X. Ainda a respeito dos financiamentos envolvidos nas decisões em confronto, constata-se que, ao passo que apenas existem financiamentos downstream na factualidade vertida no acórdão fundamento – com a empresa financiadora a financiar sociedades por si participadas – o mesmo não sucede com os financiamentos que são identificados na decisão arbitral recorrida, onde se denotam simultaneamente financiamentos downstream e upstream, incluindo portanto financiamentos realizados à própria sociedade-mãe. E esta distinta factualidade é bem, e expressamente, salientada pela decisão arbitral recorrida enquanto decisiva para o sentido da decisão: “Tendo em conta os critérios acima descritos, a concessão de empréstimos gratuitos à sociedade-mãe não se afigura suscetível de ser encarada como atividade de gestão de um ativo financeiro pela Requerente, pois não é a Requerente que detém participações na sociedade-mãe, mas o inverso. Com efeito, não existe qualquer ativo de que a Requerente seja titular que esteja subjacente a essa operação de financiamento à sociedade-mãe. Também não convocável nestas circunstâncias o argumento relativo ao exercício de uma influência significativa na gestão, usualmente aferido (na relação com sociedades participadas) por uma percentagem de participação de, pelo menos, 20%, para se julgar verificado o interesse no investimento. É que aqui a influência significativa exerce-se no sentido oposto, sendo a sociedade-mãe titular de quase 100% do capital da Requerente… no caso particular de empréstimos à sociedade-mãe inexiste a suscetibilidade de a relação entre esta e a Requerente gerar rendimentos…”. Tal diferente factualidade a este respeito mais contribui para a conclusão da insuscetibilidade de nos encontrarmos diante uma identidade das situações fácticas num e noutro acórdão.

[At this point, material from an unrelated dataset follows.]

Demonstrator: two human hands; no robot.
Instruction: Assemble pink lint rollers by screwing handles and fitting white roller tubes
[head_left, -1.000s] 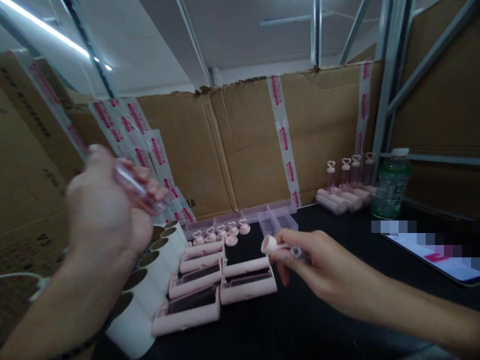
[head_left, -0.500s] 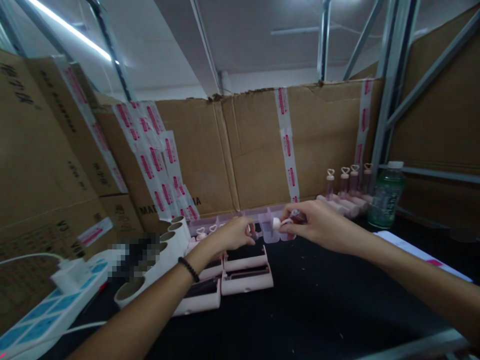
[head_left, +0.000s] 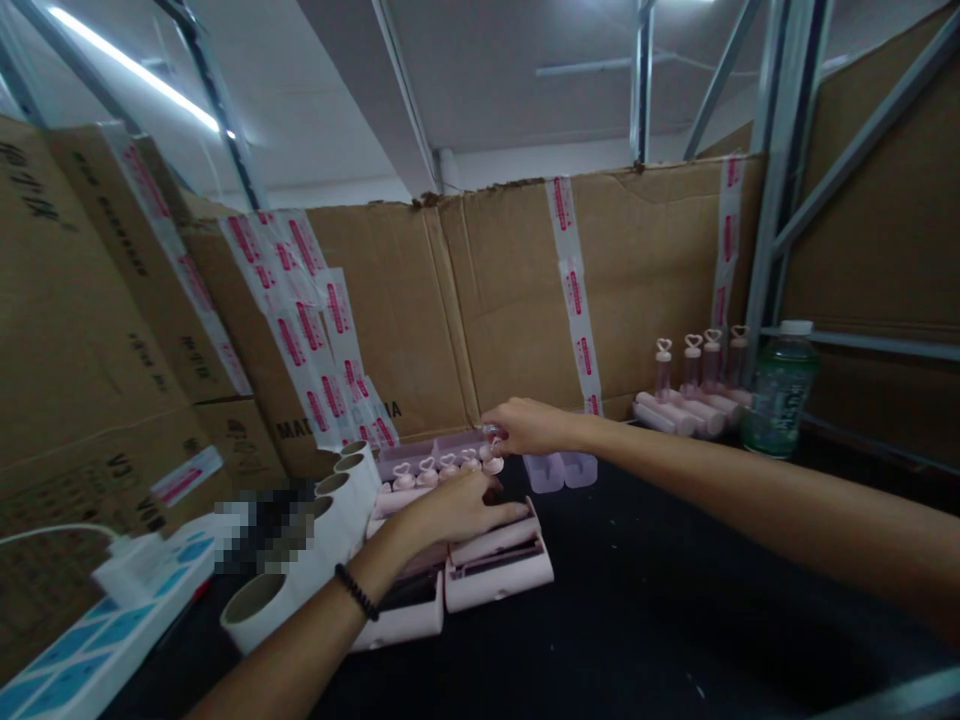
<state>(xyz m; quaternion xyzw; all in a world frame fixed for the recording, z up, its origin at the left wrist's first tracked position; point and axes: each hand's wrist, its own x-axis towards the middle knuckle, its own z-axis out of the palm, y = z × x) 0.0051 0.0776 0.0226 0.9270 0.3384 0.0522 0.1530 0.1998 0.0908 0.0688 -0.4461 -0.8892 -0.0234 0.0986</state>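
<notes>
My right hand [head_left: 531, 425] is closed at the right end of a row of small heart-topped tubes [head_left: 448, 465]. Its fingertips pinch a clear tube with a pale pink cap, mostly covered by the fingers. The row stands along a purple translucent tray [head_left: 461, 442]. My left hand [head_left: 457, 508], with a black beaded bracelet [head_left: 356, 592] at the wrist, reaches over several open pink cases [head_left: 499, 585] with dark insides. Its thumb is stretched out and apart from the fingers, touching or just above a case, and nothing shows in it.
White cardboard-cored rolls [head_left: 255, 600] stand left of the cases, by a power strip [head_left: 97, 640]. At the back right are more heart-topped tubes, pink cylinders [head_left: 694, 412] and a green bottle [head_left: 780, 395]. Cardboard walls [head_left: 510, 300] enclose the black tabletop [head_left: 615, 600].
My right hand has moved left, from the tray's right compartments to the end of the tube row. My left hand has lowered onto the cases, its thumb now spread.
</notes>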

XI. Estamos, em conclusão, diante um significativo conjunto de distinções de contexto legal e factual que são de molde a não deixar dúvidas acerca da não sobreposição das decisões em confronto, susceptível de fundamentar um recurso de uniformização de jurisprudência.
XII. Sendo assim, por todo o exposto, patentemente negativa a resposta a primeira questão, ficam prejudicadas todas as demais questões supra formuladas.